Потому что при многократной проверке (peeking) вероятность ложного срабатывания растёт. Если проверять p-value каждый день в течение двух недель, реальный уровень alpha достигнет 20–30% вместо заявленных 5%. Фиксированный размер выборки — защита от этой проблемы. Альтернатива — sequential testing с границами O'Brien-Fleming или always-valid p-values, но это отдельная тема.


Потренируйтесь решать задачи по A/B-тестам и статистике в Карьернике — тренажёре для подготовки к собеседованиям аналитиков.

FAQ

Как рассчитать размер выборки для A/B-теста?

Нужно зафиксировать четыре параметра: уровень значимости (обычно 0.05), мощность (обычно 0.80), базовое значение метрики и минимальный детектируемый эффект (MDE). Подставьте их в формулу или используйте калькулятор в Python (statsmodels). Размер выборки зависит квадратично от MDE.

Что такое MDE и как его выбрать?

MDE (Minimum Detectable Effect) — наименьший размер эффекта, который тест гарантированно обнаружит. Выбирается из бизнес-логики: какой прирост метрики оправдает затраты на внедрение фичи. Чем меньше MDE, тем больше нужна выборка — уменьшение MDE вдвое увеличивает выборку вчетверо.

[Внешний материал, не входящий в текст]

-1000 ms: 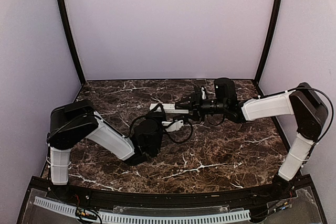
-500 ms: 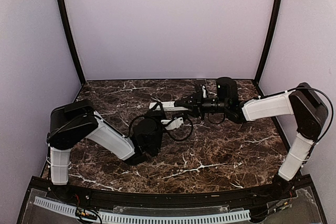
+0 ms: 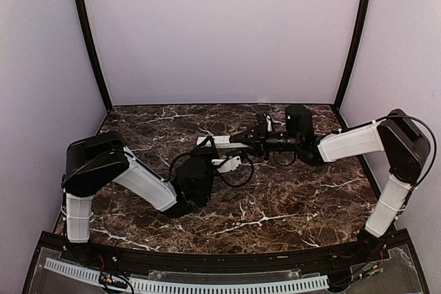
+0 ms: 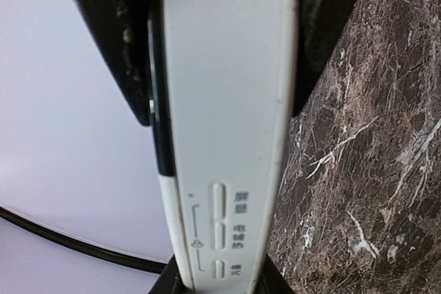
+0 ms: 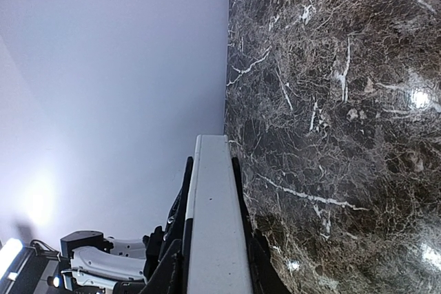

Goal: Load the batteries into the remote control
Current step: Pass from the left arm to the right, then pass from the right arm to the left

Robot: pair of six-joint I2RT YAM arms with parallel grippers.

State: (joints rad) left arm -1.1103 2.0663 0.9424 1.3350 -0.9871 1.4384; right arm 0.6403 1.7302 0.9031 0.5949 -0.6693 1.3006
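Observation:
The remote control (image 3: pixel 219 141) is a slim white bar held off the table, lying left to right between the two arms. My left gripper (image 3: pixel 208 148) is shut on it from the near side; the left wrist view shows the remote (image 4: pixel 227 101) with small buttons between my fingers (image 4: pixel 169 281). My right gripper (image 3: pixel 242 140) is shut on its right end; in the right wrist view the remote (image 5: pixel 212 191) runs away from me between my black fingers (image 5: pixel 249 259). No batteries show in any view.
Dark marble table (image 3: pixel 289 191) with pale walls on three sides. A black cable (image 3: pixel 238 173) loops from the left wrist below the remote. The left arm's wrist shows at the lower left of the right wrist view (image 5: pixel 89 259).
The right wrist has shifted slightly toward the far wall and to the right. The remote stays held by both grippers in nearly the same place.

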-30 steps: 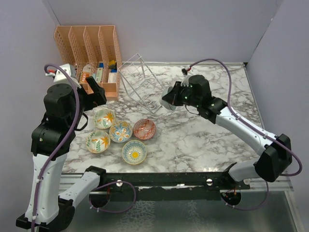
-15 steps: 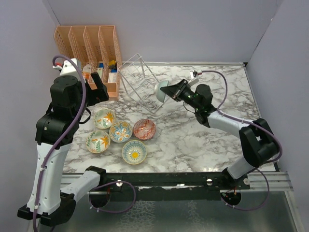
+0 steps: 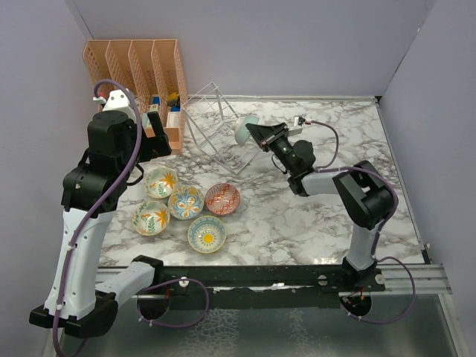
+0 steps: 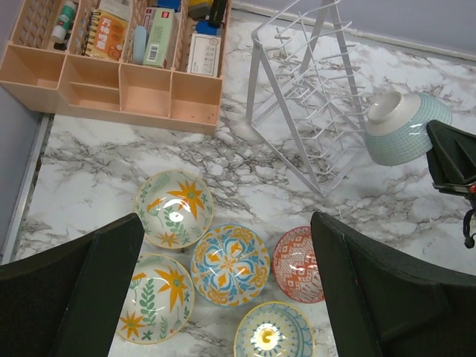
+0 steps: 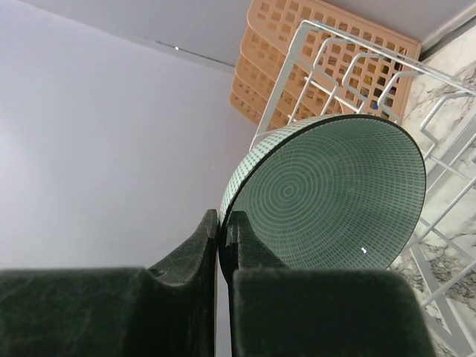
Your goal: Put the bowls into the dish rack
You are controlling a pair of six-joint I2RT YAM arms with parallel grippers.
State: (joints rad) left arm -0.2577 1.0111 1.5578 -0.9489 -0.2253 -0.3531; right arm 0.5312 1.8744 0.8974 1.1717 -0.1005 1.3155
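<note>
My right end effector (image 5: 221, 223) is clenched on the rim of the light teal bowl (image 5: 327, 193), pinching its thin wall. The bowl is round glazed ceramic, lined inside with fine rings of tiny squares, and its foot is plain cream. It hangs on edge over the marbled surface (image 3: 297, 216), just beside the right side of the wire dish rack (image 3: 216, 119). Its axis is near level, foot toward the slanted wires, mouth toward my wrist. My left end effector (image 4: 225, 223) gapes wide above the painted bowls (image 3: 186, 202).
</note>
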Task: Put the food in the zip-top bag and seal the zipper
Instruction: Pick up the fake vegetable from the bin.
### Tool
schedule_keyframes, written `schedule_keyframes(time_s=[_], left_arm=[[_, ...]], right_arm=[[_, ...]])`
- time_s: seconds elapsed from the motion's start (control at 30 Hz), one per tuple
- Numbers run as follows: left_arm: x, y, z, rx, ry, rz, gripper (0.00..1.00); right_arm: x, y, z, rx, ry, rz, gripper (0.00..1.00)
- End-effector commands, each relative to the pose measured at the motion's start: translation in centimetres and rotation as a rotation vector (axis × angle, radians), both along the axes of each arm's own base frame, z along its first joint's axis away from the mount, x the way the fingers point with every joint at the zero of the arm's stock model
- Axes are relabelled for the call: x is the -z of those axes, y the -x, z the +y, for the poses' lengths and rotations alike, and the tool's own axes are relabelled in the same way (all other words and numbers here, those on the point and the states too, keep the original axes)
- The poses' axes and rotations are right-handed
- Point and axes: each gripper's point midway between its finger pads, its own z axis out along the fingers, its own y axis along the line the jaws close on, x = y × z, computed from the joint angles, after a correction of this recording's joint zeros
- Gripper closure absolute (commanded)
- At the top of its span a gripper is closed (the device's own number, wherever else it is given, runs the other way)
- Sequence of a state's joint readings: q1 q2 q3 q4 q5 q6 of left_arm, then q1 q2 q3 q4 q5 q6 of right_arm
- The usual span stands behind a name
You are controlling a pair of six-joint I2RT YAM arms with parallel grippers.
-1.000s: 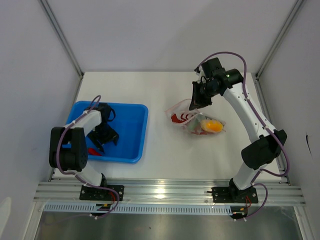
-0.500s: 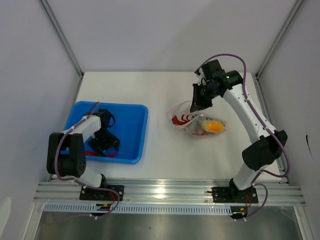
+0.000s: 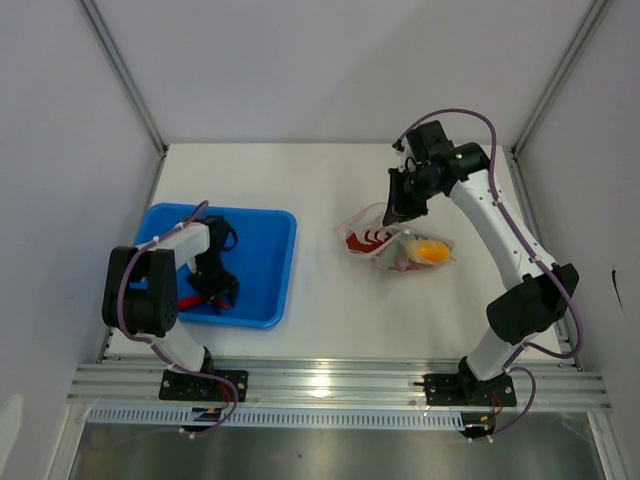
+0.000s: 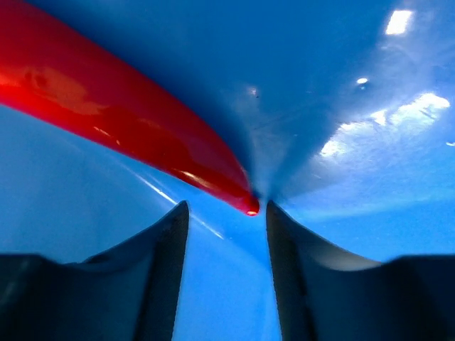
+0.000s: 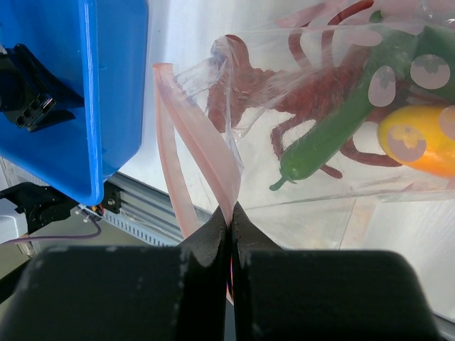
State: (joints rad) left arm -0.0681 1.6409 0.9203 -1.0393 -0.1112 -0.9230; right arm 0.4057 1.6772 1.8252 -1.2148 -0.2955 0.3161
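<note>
Blue tray (image 3: 284, 262) walls hem in your left end effector (image 4: 224, 213), which points down into the tray's near half with its jaws spread, a red chili (image 4: 128, 121) ending just off the right fingertip and nothing gripped. Your right arm stretches far and leftward over the desk (image 3: 310, 180), its end effector (image 5: 229, 213) pressed together on the pink zipper (image 5: 192, 142) of the zip-top bag (image 5: 320, 192), which lies mid-desk holding a green pepper (image 5: 334, 135) and the yellow fruit (image 5: 419, 138), with open desk between bag and tray. Since a second ago your left arm has folded closer to its base and swung right, while the right has barely shifted.
</note>
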Motion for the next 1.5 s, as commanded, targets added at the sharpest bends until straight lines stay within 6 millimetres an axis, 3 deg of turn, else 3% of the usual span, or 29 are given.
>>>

Почему уменьшение MDE вдвое требует вчетверо большей выборки?

Потому что в формуле MDE стоит в знаменателе в квадрате: n ~ 1/delta^2. Стандартная ошибка убывает как 1/sqrt(n), поэтому для обнаружения вдвое меньшего эффекта стандартная ошибка должна быть вдвое меньше, а для этого n должно вырасти в четыре раза.

Что делать, если трафика не хватает для A/B-теста с нужным MDE?

Несколько вариантов: увеличить MDE (договориться с бизнесом), снизить дисперсию через CUPED или стратификацию, использовать более чувствительную метрику (например, конверсию в корзину вместо конверсии в покупку), увеличить долю трафика в эксперименте.